Brake pad replacement is one of the most vital aspects of motor vehicle maintenance and is a major contribution toward safe driving. Although many drivers choose to take their cars to a garage or mechanic center for brake-pad replacement, it is possible to do the job yourself. This should be a relatively simple task for any persons with an intermediate level of mechanical knowledge.
Step 1 – Remove the Wheels
Park your car on a flat, even surface and make sure that the parking brake is completely engaged. Place the wooden blocks behind the rear tires to keep the vehicle in position when it is jacked. Loosen the wheel bolts but do not remove them completely.
Then, locate the jacking points on each sides of the car and use the trolley jack or portable car jack to lift the front end of the car off of the ground. Place the axle stands in place and lower your vehicle onto them. The wheel bolts can now be fully loosened, and you should now bring out the wheels.
Step 2 – Compress the Brake Caliper
You might want to concentrate on changing one side at a time because if you take both calipers off, it’s possible you could lose the piston out of one of them when compressing the other. You may also turn the car’s steering wheel toward the side you’re working on. Doing so will give more space and therefore better access to the calipers and brake pads.
When you’re set, take the C-clamp and compress the piston of the caliper until it is forced into the brake caliper housing unit. This allows for the caliper assembly to be removed, and it also makes for the additional space required to mount the new brake pads. If your brake calipers need repairs, you should fix them before you continue.
The mounting bolts of the caliper can be unbolted with the use of a ratchet and an appropriate-sized socket, and the caliper should easily come away from the rotor. Occasionally, special keys in hexagonal, torx, or star shapes are needed to do this. Take care not to bend or break the brake hose.
Step 3 – Remove and Inspect the Pads
The old brake pads can then be removed. If they are 1/8 inches thick or less, they need to be replaced.

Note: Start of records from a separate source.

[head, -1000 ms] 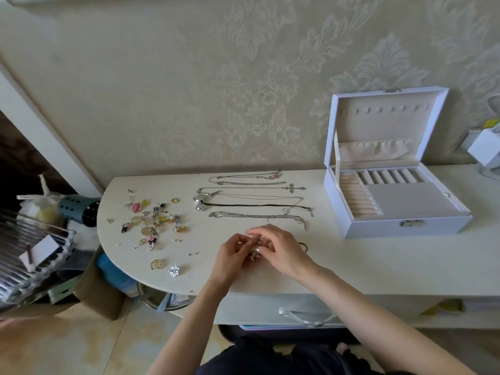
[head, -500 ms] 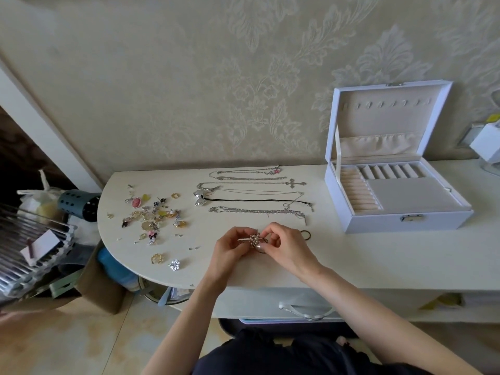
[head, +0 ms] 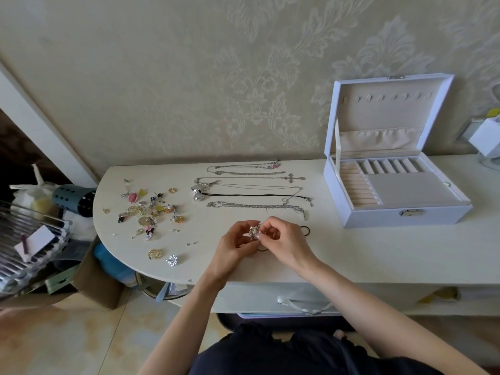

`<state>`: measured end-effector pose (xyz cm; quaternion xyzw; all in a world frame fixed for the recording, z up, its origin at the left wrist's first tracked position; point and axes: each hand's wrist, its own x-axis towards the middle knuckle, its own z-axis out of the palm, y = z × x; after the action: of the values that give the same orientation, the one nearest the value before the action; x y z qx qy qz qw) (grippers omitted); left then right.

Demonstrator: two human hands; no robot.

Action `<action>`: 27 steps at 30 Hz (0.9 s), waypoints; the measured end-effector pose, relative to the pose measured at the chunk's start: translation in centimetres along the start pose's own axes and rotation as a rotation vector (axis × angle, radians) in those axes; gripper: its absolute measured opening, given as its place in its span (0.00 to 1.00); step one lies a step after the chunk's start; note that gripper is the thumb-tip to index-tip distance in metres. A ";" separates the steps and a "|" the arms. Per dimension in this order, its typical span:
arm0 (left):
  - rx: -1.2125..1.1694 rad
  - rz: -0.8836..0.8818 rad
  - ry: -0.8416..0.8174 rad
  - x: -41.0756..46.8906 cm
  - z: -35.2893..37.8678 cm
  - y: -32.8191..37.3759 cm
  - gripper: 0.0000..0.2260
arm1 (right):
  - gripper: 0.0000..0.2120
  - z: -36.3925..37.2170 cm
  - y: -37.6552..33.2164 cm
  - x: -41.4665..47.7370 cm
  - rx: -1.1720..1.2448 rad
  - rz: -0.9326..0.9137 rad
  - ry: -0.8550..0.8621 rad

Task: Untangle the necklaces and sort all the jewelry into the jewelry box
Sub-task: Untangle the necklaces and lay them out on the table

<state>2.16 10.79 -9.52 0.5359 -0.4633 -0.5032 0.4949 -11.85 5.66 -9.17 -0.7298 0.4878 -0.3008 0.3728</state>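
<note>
Head view | left hand [head: 234, 246] and right hand [head: 287, 244] are together pinching a small sparkling silver trinket [head: 254, 231] at frame centre, seemingly working it free | next: probably carrying it to the open white jewelry box [head: 378, 217] at right, choosing a compartment.

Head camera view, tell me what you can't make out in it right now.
- The sparkly piece, head view: it is pinched by the left hand and right hand. Fingers cover most of it, so its type is unclear.
- The black loop: partly behind the right hand.
- The small jewelry pile: pieces too small to identify singly.
- The white object: cut off by the right edge.
</note>
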 end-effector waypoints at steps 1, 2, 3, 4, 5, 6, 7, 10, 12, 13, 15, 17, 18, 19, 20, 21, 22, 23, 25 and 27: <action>0.011 0.007 0.006 0.0 0.0 -0.1 0.15 | 0.04 0.0 0.0 0.0 0.023 0.002 0.012; 0.016 0.012 0.018 0.0 0.0 -0.1 0.14 | 0.04 -0.1 -0.1 0.1 0.051 0.004 0.019; 0.019 0.014 0.033 -0.1 0.0 -0.1 0.14 | 0.05 -0.1 -0.2 0.1 0.087 0.009 0.024; 0.015 0.014 0.043 0.0 0.0 -0.1 0.14 | 0.05 -0.3 -0.3 0.0 0.130 0.020 0.030; 0.014 0.014 0.049 0.0 0.0 -0.1 0.13 | 0.06 -0.4 -0.5 0.0 0.180 0.038 0.038; 0.012 0.015 0.053 0.0 0.1 -0.1 0.13 | 0.07 -0.6 -0.6 0.0 0.233 0.064 0.048; 0.012 0.018 0.058 -0.1 0.1 0.0 0.13 | 0.09 -0.8 -0.7 0.0 0.284 0.093 0.058; 0.016 0.017 0.065 -0.2 0.2 0.1 0.10 | 0.10 -1.2 -0.7 0.1 0.421 0.154 0.069; 0.036 0.014 0.070 -0.2 0.4 0.2 0.08 | 0.10 -1.3 -0.7 0.1 0.469 0.165 0.048; 0.044 0.015 0.075 -0.1 0.4 0.2 0.07 | 0.09 -1.4 -0.7 0.1 0.483 0.165 0.036; 0.052 0.012 0.090 -0.1 0.5 0.2 0.05 | 0.08 -1.4 -0.7 0.0 0.494 0.153 0.016; 0.056 0.009 0.114 -0.1 0.6 0.1 0.04 | 0.05 -1.4 -0.8 -0.1 0.491 0.132 0.004; 0.059 0.010 0.128 -0.1 0.5 0.0 0.05 | 0.04 -1.4 -0.9 -0.1 0.495 0.129 0.005; 0.070 0.017 0.142 0.0 0.5 -0.2 0.05 | 0.04 -1.4 -0.9 -0.2 0.502 0.127 0.008; 0.087 0.027 0.156 0.0 0.5 -0.3 0.04 | 0.05 -1.4 -1.0 -0.2 0.509 0.124 0.006; 0.105 0.037 0.170 0.0 0.5 -0.4 0.04 | 0.05 -1.4 -1.0 -0.2 0.515 0.121 -0.004; 0.116 0.045 0.184 0.0 0.6 -0.4 0.04 | 0.07 -1.5 -1.1 -0.2 0.522 0.120 -0.026; 0.115 0.048 0.195 0.1 0.6 -0.5 0.04 | 0.08 -1.5 -1.1 -0.2 0.528 0.119 -0.057; 0.077 0.040 0.204 0.0 0.7 -0.2 0.05 | 0.11 -1.4 -1.1 -0.2 0.534 0.111 -0.129; 0.030 0.035 0.205 0.0 0.8 0.0 0.06 | 0.14 -1.2 -1.0 -0.2 0.492 0.099 -0.174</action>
<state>1.35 10.78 -9.48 0.5838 -0.4272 -0.4301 0.5401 -12.38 5.76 -7.75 -0.6158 0.4011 -0.3277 0.5937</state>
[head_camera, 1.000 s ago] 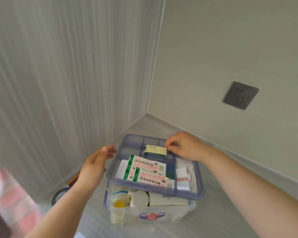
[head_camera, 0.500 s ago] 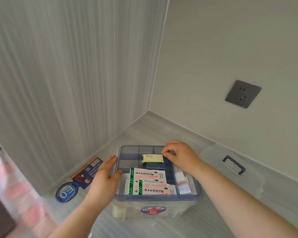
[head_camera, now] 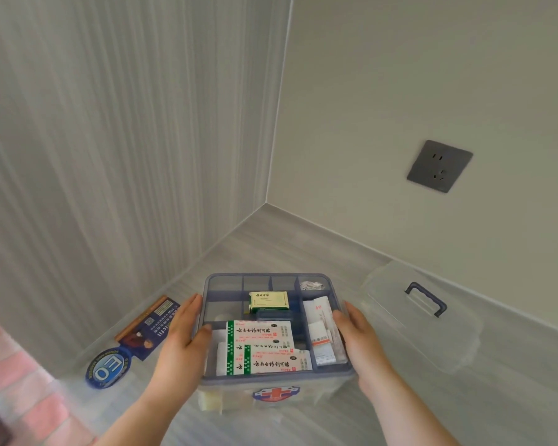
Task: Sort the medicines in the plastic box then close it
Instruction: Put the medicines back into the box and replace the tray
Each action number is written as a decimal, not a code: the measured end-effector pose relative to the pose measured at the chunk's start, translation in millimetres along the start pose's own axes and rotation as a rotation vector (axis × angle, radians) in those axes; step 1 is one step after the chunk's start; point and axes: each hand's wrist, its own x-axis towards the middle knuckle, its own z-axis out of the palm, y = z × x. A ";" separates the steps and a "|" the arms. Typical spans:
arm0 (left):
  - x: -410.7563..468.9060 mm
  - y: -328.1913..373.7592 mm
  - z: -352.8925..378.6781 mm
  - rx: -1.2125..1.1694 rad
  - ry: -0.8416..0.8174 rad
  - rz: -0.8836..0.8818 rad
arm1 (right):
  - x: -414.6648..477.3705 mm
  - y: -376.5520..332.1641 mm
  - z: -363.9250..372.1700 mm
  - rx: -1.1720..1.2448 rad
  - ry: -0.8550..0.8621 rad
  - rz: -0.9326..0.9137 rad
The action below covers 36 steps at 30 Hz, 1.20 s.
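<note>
Home room corner, wall socket (head_camera: 439, 166), wood-look floor (head_camera: 303, 246)

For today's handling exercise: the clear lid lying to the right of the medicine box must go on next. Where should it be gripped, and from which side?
Probably by the dark blue handle on top of the clear lid, from above. The lid lies flat, handle up, and the handle arches clear of it, leaving room for fingers beneath. The right hand is nearer; it now rests on the tray edge.

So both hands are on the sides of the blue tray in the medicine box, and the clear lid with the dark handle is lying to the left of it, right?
Not quite. In the head view the clear lid with its dark handle lies to the right of the medicine box, by the wall. The rest holds: the left hand and right hand are on the sides of the blue tray.
</note>
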 end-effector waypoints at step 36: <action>7.9 6.7 -8.4 -0.273 -0.001 -0.285 | 62.4 11.3 -95.8 -0.347 0.523 -0.048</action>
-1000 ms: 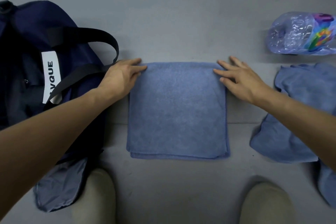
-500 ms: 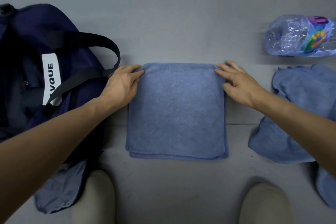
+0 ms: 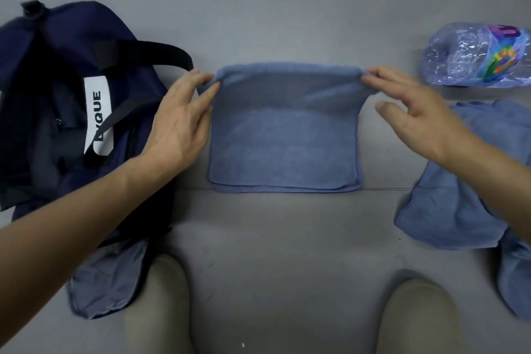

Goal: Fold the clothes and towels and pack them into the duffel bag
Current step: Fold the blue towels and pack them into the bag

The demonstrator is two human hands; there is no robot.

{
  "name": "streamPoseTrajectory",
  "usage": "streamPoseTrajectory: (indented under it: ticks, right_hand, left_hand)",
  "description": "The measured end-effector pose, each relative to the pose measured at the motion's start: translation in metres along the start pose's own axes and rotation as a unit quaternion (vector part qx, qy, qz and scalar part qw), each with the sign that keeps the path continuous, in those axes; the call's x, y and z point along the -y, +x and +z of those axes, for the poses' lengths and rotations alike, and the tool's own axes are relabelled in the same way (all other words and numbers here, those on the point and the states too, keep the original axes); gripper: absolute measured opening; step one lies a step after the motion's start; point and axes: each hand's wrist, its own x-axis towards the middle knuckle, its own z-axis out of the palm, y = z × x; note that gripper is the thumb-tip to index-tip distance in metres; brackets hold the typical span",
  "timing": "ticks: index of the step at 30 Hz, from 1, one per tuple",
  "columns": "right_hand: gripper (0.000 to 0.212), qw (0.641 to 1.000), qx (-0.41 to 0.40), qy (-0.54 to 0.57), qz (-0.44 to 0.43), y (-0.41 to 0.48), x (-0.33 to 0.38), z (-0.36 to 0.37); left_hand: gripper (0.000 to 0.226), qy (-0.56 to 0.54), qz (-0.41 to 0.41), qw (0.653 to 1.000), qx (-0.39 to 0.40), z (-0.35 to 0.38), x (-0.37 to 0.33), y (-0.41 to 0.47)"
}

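Head view, left hand (image 3: 178, 123) and right hand (image 3: 413, 115) pinching far corners of one towel (image 3: 284, 141), one duffel bag (image 3: 71, 37)

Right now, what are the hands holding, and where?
The folded blue terry towel: left hand and right hand each pinch a far corner, that edge raised.

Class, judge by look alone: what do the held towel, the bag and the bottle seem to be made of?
Towel: soft terry or microfibre, matte, fuzzy nap. Bag: probably woven nylon or polyester, smooth matte navy cloth. Bottle: thin clear plastic, glossy, crumpled.
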Motion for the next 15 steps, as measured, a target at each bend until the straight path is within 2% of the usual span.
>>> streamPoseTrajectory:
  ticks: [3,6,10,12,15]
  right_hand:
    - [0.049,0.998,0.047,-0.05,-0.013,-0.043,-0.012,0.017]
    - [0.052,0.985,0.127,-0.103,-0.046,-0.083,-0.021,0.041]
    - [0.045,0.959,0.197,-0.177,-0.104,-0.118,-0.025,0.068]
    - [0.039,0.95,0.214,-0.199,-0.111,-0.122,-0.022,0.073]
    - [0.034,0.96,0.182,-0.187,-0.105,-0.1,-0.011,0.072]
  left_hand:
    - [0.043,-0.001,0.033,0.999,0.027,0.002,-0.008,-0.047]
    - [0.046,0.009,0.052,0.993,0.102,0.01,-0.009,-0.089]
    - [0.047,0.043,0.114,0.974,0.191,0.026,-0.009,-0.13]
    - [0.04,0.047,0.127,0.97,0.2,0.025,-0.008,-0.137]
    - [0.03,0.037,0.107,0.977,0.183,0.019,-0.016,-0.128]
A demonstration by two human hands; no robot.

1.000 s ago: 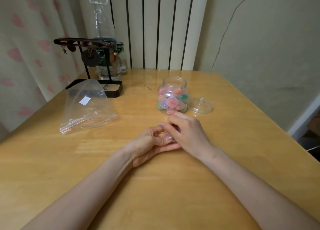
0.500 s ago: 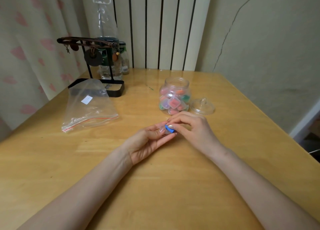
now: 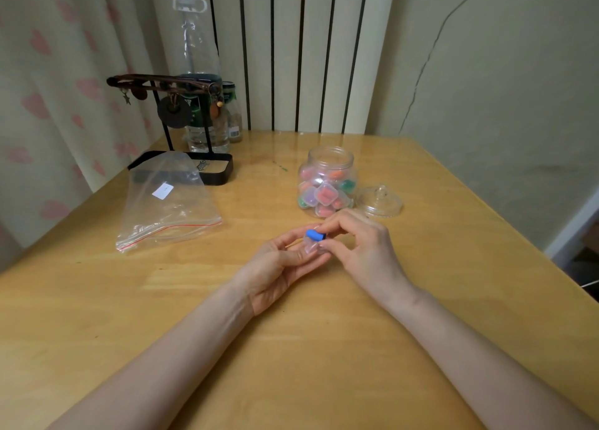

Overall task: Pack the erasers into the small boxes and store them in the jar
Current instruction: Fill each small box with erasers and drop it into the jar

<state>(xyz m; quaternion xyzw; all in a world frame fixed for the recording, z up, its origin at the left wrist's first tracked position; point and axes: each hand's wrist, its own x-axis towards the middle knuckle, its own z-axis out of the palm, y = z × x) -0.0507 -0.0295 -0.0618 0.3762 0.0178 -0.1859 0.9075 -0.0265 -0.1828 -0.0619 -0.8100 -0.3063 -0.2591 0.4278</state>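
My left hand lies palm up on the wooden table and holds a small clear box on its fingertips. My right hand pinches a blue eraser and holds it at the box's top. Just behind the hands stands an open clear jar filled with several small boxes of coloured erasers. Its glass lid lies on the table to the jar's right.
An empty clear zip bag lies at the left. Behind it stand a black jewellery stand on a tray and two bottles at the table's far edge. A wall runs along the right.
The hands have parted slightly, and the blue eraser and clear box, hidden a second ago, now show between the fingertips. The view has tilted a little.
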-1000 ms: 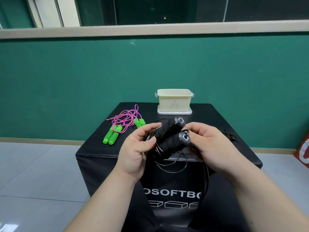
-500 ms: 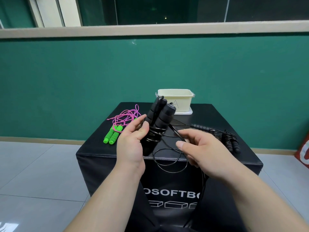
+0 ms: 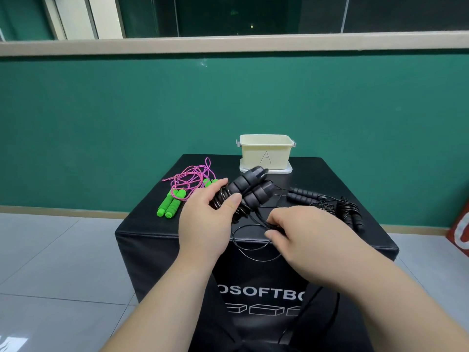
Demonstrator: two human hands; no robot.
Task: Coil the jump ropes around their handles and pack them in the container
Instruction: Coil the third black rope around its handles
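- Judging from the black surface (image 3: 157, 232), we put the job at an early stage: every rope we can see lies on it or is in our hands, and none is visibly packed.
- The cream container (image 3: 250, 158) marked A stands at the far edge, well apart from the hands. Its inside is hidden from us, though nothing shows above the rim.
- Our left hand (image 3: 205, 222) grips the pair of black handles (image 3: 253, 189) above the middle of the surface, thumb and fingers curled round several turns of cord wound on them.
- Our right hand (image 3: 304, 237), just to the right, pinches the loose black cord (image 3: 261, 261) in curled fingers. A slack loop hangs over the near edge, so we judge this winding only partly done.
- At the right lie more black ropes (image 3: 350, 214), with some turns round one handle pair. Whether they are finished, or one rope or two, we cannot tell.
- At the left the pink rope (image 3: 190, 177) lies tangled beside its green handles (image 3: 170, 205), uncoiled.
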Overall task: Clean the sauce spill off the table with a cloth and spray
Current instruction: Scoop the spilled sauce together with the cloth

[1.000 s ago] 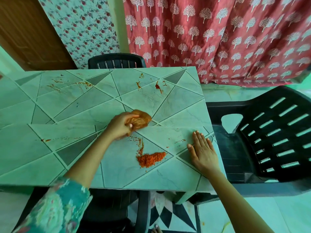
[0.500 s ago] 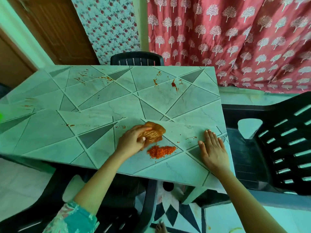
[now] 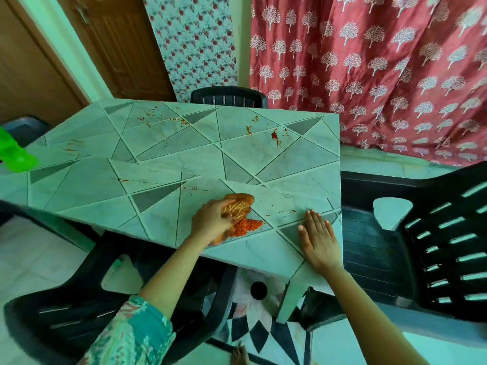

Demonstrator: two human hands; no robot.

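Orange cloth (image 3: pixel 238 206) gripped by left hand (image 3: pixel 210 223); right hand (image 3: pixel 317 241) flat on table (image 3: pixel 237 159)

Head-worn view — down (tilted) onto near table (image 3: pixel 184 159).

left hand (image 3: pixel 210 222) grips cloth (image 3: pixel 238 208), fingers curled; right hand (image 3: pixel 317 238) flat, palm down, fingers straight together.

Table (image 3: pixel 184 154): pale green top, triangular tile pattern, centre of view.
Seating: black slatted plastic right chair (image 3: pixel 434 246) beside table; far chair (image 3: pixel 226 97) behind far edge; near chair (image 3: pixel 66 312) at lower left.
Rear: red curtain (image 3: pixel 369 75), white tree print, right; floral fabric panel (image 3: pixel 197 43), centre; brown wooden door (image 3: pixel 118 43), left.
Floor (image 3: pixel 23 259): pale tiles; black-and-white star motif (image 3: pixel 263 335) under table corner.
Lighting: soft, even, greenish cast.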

Check for signs of uneven wear, as this will show that your vehicle has other problems. It also helps to know the condition of the rotors; if they are covered in deep grooves, you will need to get them turned or changed.
Step 4 – Install New Pads
You can now take your new set of pads and install them into the caliper. Usually, it is easier to place the inner pad into the caliper first and then add the outer pad afterward. You may have to tighten the C-clamp further to depress the piston enough to create space for the new pads. Once the pads are in place, the caliper can be put back on the rotor and bolted into position.
Step 5 – Refitting the Wheels
Once a visual check has been done to make sure everything is in the correct position, the wheels can now be replaced. Tighten each by hand before dropping them back to the ground, and finish tightening with the wheel brace as soon as the car is back on all four wheels.
Step 6 – Perform a Safety Check
Check brake fluid levels before testing the brakes. It is advised that you drive slowly and check the brakes in a quiet area before entering traffic again. Remember that you may need to bleed the brakes before moving the car if the foot pedal feels spongy when depressed.